(Stored data begins)

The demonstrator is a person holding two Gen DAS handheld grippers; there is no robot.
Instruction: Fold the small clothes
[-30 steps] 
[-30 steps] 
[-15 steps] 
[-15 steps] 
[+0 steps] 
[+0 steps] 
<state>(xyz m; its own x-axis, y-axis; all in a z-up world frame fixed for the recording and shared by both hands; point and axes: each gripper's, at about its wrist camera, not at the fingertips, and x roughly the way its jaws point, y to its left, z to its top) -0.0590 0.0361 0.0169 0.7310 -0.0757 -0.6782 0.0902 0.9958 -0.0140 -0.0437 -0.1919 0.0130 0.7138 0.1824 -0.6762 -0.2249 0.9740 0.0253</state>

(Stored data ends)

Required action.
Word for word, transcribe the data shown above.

Output for this exercise.
The demonstrator is a person holding two Gen DAS handheld grippers; there is no robot.
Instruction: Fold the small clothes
[-30 steps] 
[-30 steps] 
[-15 steps] 
[-15 steps] 
[+0 steps] 
[+0 steps] 
<state>(xyz m; its own x-axis, y-axis; all in a z-up world frame fixed for the recording and shared by both hands; point and axes: each gripper's, at about its wrist camera, not at the fingertips, and x roughly the way its jaws point, y to its left, z to its top) -0.0590 0.0361 0.0169 0.7310 -0.0757 -0.6782 0.0902 0.9958 -0.0140 -0.0437 -0.1919 0.0130 0.7138 0.1824 -0.6762 -0.2249 0.9740 0.0253</state>

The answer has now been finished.